Aside from the fact that the actions and influence of HR have a direct impact on the way customers are treated by staff, the HR function itself involves a lot of persuasion:

  • Persuading employees to follow policies, complete training, and resolve differences.
  • Persuading managers to complete performance reviews on time, provide appropriate feedback to team members, and address performance molehills before they become mountains.
  • Persuading executives to incorporate HR planning at a strategic level, support leadership and other employee development initiatives, and provide an adequate budget to fund competitive and discretionary compensation.

If HR Professionals take the time to apply the fundamentals of sales proposals to their communications with the people they’re seeking to persuade, it might help overcome some of the resistance they commonly face.
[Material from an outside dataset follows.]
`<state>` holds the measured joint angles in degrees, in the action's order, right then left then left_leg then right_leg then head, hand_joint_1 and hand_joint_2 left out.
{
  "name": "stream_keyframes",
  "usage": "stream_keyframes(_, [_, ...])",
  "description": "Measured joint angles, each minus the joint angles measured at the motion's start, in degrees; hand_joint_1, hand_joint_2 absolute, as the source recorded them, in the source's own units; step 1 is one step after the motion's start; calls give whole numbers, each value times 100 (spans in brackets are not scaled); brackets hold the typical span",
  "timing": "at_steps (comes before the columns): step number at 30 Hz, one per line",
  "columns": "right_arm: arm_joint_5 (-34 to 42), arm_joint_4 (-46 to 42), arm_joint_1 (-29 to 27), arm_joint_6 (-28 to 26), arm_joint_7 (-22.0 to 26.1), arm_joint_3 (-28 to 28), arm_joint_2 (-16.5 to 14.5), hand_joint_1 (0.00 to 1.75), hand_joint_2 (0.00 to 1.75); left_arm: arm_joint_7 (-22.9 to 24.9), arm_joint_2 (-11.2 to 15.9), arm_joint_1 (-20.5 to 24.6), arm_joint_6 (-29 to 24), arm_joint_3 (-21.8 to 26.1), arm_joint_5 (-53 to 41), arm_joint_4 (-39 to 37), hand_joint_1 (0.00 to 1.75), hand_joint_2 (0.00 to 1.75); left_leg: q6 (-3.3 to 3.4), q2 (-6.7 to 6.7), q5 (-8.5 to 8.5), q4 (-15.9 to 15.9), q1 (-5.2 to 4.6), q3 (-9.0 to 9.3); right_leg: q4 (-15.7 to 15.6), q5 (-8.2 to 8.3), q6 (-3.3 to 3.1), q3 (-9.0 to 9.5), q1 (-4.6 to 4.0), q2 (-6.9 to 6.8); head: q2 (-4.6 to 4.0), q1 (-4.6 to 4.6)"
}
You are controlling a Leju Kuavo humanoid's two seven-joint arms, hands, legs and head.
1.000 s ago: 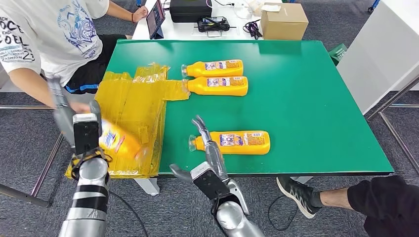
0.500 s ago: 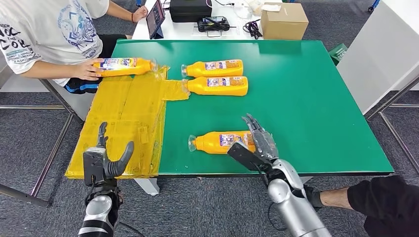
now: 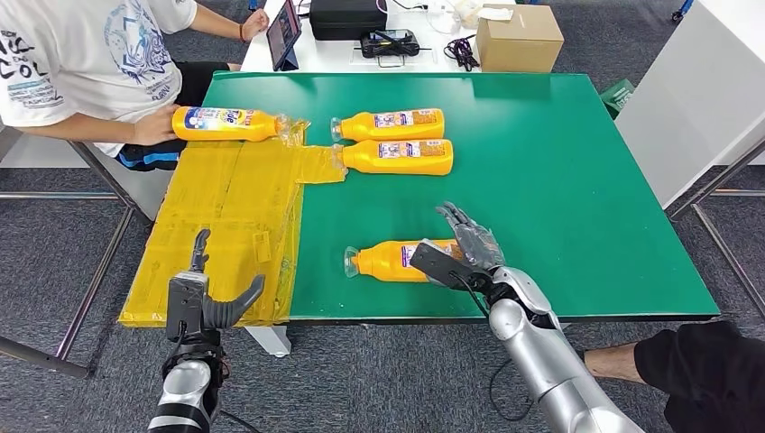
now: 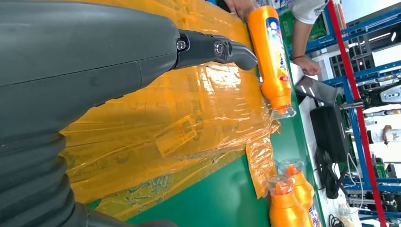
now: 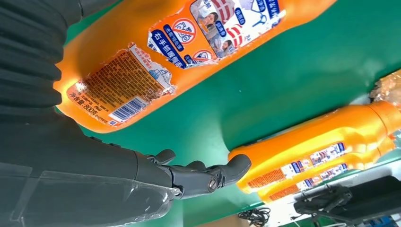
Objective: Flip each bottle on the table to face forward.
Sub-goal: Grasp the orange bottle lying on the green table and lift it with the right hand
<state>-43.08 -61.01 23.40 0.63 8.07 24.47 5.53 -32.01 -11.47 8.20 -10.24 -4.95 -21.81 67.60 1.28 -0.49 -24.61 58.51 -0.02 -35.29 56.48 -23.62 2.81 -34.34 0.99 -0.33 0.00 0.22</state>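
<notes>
My right hand (image 3: 467,242) reaches over the near bottle (image 3: 390,261) with its fingers stretched out and apart, grasping nothing; they lie over the bottle's base end, and I cannot tell whether they touch it. In the right wrist view the fingers (image 5: 208,174) hang above the green mat while the bottle's ingredient label faces up. My left hand (image 3: 204,296) hovers beyond the table's near edge, below the yellow plastic sheet (image 3: 236,224), released, thumb and fingers spread wide with nothing in them.

I count four orange bottles, all lying on their sides with their long axes running across the table. The near bottle rests toward the near edge of the green table (image 3: 559,162), cap pointing to my left. Two more lie side by side further back near the table's middle, the far one (image 3: 390,124) and the one just in front of it (image 3: 397,156), caps also to my left, close to the sheet's torn edge. The fourth bottle (image 3: 225,124) lies at the far end of the yellow sheet, cap pointing right, with a person's hand (image 3: 160,128) on its base.
</notes>
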Motion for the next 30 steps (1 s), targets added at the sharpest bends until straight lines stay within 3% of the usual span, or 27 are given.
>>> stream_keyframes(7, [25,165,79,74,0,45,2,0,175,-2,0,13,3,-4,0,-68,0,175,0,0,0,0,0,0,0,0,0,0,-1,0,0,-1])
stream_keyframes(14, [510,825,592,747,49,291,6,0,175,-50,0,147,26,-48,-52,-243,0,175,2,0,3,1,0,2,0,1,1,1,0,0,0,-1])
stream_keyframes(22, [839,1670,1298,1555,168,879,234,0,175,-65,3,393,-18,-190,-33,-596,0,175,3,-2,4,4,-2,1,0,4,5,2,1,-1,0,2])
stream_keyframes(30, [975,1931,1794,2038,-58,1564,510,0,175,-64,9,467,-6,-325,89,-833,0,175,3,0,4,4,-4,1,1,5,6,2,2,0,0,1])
As an example, consider the following guidelines for writing an effective sales proposal when we swap out the word “customer” and replace it with “employee.”

  • Clearly demonstrate the employee’s perspective in your solution.
  • Address your employee’s issues and concerns, and provide clear solutions for each.
  • Cite your employee’s name and needs frequently [throughout the proposal].
  • Mention the employee before you mention your organization in paragraphs and sentences.
  • Focus on the benefit to the employee rather than on the many great features of your solution.

Not every HR interaction involves persuasion. Sometimes there are simply policies that must be communicated and rules that must be enforced. But, as Mary Poppins would say, “A spoon full of sugar helps the medicine go down.” In much the same way, the art of persuasion and a few basic sales proposal techniques can help elevate some of HR’s challenging conversations to a win/win proposition.

As Daniel Pink describes in his book, To Sell is Human, we all spend a significant amount of every work day persuading others—as much as 24 minutes of every hour! Good sales people understand that potential customers are people first and that, in the words of Theodore Roosevelt, “People don’t care how much you know until they know how much you care.” Employees are also people first and they typically react in exactly the same way when someone tries to shove an idea at them.

Effective HR practitioners know this and become adept at persuading others by taking the time to understand their needs and by focusing on what matters to them first.